The DOHMH Food Service Establishment Permit is $280 per year, plus $25 a year if you make frozen desserts, and the fee is the same for a new application and each renewal. Separately, a supervisor must hold the NYC Food Protection Certificate, which is $114 for the in-person course and exam or $24 for just the exam after the free online course.

Do I need a food protection certificate to open a restaurant in NYC?

Yes. NYC Health Code requires at least one supervisor with a valid NYC DOHMH Food Protection Certificate on the premises during all operating hours, and you cannot receive a Food Service Establishment Permit without submitting either the certificate or proof of current enrollment. National certifications like ServSafe do not satisfy this requirement for a standard restaurant permit.

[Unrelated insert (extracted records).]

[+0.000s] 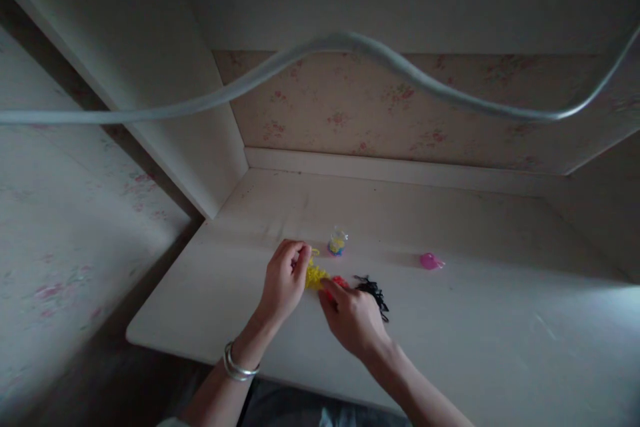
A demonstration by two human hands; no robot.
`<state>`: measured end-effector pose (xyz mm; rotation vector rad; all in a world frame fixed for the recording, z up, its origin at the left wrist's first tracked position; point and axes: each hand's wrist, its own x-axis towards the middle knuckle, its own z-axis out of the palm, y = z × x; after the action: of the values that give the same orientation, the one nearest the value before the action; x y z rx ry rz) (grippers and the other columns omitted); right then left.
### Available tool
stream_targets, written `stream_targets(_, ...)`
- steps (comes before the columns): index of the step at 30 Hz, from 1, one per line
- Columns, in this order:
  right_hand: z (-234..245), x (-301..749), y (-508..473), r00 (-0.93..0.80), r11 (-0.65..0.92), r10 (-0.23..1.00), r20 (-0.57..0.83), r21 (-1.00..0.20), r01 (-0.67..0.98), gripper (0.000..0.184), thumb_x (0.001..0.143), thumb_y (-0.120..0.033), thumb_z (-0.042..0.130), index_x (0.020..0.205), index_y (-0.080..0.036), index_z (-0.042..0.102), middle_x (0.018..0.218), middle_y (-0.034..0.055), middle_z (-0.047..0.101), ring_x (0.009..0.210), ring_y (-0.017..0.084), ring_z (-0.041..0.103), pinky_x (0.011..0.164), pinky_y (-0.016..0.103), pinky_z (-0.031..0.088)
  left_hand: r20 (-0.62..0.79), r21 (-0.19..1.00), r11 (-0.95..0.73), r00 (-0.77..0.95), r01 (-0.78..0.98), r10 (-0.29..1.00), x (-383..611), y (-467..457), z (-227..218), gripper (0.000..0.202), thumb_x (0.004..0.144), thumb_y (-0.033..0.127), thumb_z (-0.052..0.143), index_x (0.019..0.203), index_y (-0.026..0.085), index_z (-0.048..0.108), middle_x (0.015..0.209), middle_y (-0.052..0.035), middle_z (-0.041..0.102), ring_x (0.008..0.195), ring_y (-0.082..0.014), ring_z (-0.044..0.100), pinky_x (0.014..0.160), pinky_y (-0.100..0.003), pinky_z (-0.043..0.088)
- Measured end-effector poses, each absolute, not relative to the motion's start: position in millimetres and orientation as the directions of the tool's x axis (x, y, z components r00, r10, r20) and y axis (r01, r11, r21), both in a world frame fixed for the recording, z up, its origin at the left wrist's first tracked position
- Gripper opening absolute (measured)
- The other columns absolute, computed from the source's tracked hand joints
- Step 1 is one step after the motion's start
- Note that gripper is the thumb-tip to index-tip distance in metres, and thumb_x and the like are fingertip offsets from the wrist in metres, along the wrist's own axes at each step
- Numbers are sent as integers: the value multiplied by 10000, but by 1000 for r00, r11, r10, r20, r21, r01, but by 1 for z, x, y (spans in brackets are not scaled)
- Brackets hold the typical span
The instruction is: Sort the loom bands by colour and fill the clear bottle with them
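My left hand [285, 279], with silver bangles on the wrist, is curled in a pinch on a yellow loop lifted from a small yellow pile of bands [315, 276] on the white desk [475, 340]. My right hand [353, 317] lies just right of that pile with its fingers bent down onto a small red pile [340, 280]; whether it holds any is hidden. A black pile of bands [373, 290] lies against the right hand's far side.
A small clear bag [337, 242] with coloured bits stands behind the piles. A pink round piece [430, 261] lies to the right. A grey cable [350, 43] sags across the top of the view. Shelf walls enclose the desk at left and back.
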<state>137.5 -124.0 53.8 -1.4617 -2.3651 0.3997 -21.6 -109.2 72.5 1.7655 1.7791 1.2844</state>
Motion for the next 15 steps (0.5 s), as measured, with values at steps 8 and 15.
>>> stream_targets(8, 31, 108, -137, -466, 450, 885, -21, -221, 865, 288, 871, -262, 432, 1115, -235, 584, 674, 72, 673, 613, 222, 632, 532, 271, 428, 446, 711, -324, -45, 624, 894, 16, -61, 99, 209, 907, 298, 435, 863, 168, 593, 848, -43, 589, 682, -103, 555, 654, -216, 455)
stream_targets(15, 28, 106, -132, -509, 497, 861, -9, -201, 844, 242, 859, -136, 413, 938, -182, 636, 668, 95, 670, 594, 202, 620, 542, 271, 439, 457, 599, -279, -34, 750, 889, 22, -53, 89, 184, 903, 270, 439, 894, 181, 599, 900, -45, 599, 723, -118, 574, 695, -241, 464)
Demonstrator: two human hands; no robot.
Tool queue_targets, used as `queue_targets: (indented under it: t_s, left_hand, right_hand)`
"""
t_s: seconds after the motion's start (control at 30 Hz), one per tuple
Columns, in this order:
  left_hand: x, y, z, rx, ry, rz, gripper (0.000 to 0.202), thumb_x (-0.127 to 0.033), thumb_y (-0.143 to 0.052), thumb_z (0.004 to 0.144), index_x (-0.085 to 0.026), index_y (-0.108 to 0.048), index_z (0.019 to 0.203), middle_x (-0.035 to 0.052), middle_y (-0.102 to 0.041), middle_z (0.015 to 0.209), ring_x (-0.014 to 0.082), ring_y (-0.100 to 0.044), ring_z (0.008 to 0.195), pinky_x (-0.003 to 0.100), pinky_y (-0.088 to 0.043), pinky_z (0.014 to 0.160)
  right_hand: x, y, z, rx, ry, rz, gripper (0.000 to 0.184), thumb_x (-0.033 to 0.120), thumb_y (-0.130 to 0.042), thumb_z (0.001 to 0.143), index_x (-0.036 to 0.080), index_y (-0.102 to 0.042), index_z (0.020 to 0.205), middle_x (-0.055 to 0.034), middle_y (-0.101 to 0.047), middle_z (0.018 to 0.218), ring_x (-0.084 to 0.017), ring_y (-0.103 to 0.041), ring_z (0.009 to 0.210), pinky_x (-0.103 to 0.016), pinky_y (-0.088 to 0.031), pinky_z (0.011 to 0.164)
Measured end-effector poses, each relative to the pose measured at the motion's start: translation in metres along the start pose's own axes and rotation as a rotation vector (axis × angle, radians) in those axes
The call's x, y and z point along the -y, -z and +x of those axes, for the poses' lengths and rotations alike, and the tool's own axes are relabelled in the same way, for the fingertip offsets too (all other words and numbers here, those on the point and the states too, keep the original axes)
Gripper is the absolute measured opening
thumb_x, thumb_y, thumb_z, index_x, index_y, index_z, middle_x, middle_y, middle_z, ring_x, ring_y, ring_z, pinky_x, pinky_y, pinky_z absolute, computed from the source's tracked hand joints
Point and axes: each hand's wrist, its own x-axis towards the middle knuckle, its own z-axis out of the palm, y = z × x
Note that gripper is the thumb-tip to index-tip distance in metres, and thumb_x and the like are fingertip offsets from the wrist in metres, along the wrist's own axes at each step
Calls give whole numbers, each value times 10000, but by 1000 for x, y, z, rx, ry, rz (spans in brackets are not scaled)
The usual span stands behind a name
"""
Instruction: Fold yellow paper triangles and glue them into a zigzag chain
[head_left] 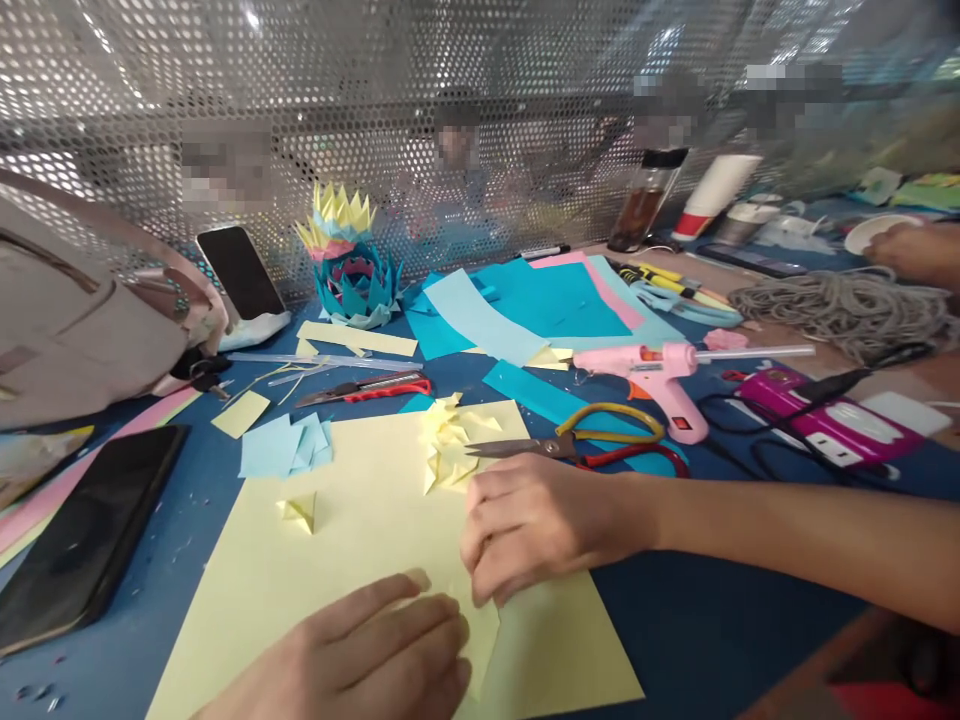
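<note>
Basically, a small yellow fold [484, 640] lies on the yellow sheet [352, 540], low centre, between both hands; most of it is covered, only its right corner shows; left hand [360, 655] lies flat, fingers straight and together, pressing the fold's left part, wrist cut off by the bottom edge; right hand [529, 530] is curled narrow, thumb and fingertips closed on the fold's top edge, fingertips mostly hidden under the knuckles; the sheet's near corners run out of view; phone [82, 535] far left is partly cut off, bag [82, 310] too; behind the mesh only blurred shapes, can't make them out; another person's hand [911, 250] at the right edge touches a white dish [874, 232], contents not visible; bottle [646, 205] at the back holds dark liquid; white cup [716, 195] beside it, inside not visible; on the sheet's far edge, a pile of yellow folds [450, 445], scissors [592, 440] just right of it; one lone fold [300, 512] to the left; glue gun [652, 370] behind the scissors; paper flower [349, 260] upright by the mesh.
</note>
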Motion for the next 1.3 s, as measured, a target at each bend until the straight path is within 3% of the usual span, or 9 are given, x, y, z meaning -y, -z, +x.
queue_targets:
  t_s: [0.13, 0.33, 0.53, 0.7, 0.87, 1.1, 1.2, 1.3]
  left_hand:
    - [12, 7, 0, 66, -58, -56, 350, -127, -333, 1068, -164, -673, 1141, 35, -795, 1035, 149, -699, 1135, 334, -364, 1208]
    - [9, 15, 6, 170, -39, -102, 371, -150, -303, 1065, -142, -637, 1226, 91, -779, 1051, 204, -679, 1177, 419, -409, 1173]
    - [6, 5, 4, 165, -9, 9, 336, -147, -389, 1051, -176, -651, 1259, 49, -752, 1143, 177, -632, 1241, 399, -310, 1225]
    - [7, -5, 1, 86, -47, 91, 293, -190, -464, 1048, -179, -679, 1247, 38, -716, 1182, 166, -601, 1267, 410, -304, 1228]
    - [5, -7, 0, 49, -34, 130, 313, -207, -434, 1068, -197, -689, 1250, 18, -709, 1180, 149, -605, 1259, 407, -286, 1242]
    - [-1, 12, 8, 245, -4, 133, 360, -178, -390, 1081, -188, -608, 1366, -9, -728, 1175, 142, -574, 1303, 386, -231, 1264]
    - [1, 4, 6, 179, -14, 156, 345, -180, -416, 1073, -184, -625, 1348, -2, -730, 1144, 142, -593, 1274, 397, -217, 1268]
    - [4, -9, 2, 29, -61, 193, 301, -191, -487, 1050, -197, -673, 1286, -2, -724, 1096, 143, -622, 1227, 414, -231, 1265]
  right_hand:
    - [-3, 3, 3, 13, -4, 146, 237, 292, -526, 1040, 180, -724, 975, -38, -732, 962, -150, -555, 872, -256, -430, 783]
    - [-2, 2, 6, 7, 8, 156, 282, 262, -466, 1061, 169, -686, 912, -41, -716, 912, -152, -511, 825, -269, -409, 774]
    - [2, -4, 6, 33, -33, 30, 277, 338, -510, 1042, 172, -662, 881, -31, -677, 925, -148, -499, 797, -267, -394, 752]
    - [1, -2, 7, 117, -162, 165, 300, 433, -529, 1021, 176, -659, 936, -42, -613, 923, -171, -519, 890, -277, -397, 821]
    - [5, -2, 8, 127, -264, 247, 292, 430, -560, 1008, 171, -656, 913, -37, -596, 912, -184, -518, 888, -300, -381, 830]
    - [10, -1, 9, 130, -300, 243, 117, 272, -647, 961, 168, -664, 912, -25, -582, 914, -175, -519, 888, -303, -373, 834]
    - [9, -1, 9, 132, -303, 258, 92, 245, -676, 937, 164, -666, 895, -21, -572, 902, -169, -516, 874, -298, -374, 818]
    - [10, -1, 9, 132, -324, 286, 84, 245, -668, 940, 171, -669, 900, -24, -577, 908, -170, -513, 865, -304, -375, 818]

What is the sales tax on restaurant food in New York City?

The combined rate on prepared food and drink at NYC restaurants is 8.875%, made up of the 4.0% New York State rate, the 4.5% NYC local rate, and the 0.375% Metropolitan Commuter Transportation District surcharge. It applies to heated food, on-premises meals, candy, soft drinks, and alcohol. Packaged grocery-type food is generally exempt.

Does a restaurant in NYC need a liquor license from the city?

No. The on-premises liquor license is issued by the New York State Liquor Authority, not the city. But NYC adds a mandatory local step: you must notify your local community board on the SLA Standardized Notice Form at least 30 days before the SLA will process the application. Community boards are advisory and cannot approve or deny a license, but their monthly meeting schedule can add 45 to 90 days to your timeline.